Дэвид Альберт называл подобные парадоксы условиями когнитивной нестабильности: мы сталкиваемся с предположениями, само существование которых развеивает любые доказательства того, что данные предположения могут быть истинны.[152] Это безвыходная ситуация, с которой невозможно справиться, если не призвать на помощь информацию, выходящую за рамки текущего момента. Без гипотезы о прошлом мы попросту не в состоянии рассказать о мире ничего вразумительного. Получается, нам без нее никуда — и, следовательно, мы не имеем права оставлять попытки найти теорию, которая даст нам полноценное объяснение этой гипотезы.

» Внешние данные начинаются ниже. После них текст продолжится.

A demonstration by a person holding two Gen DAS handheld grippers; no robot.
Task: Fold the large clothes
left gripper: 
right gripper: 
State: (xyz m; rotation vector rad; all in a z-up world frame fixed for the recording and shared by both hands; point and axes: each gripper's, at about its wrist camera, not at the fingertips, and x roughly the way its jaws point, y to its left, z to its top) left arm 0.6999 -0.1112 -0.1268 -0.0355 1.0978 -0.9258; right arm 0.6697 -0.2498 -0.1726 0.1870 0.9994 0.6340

Вся эта история с тем, как мы пользуемся воспоминаниями и записями, отличается невообразимой временной асимметрией: мы всегда апеллируем только к гипотезе о прошлом, но никогда — о будущем. Строя прогнозы, мы не отбрасываем никакие микросостояния из числа совместимых с нашим текущим макросостоянием лишь на том основании, что они не удовлетворяют какому-то конкретному будущему граничному условию. А что, если попробовать сделать так? В главе 15 мы исследуем космологические положения Голда, согласно которым Вселенная в конечном счете прекратит расширяться и примется сжиматься обратно, стрела времени перевернется, а энтропия начнет уменьшаться, знаменуя приближение Большого сжатия. При таком развитии событий мы не заметим никакой разницы между фазой сжатия и текущей фазой расширения, потому что они идентичны (по крайней мере, статистически). Наблюдатели, которым доведется жить в фазе сжатия, не будут считать, что в их Вселенной творится что-то странное, — как и мы не считаем сейчас. Они будут думать, что это мы жили «в обратную сторону».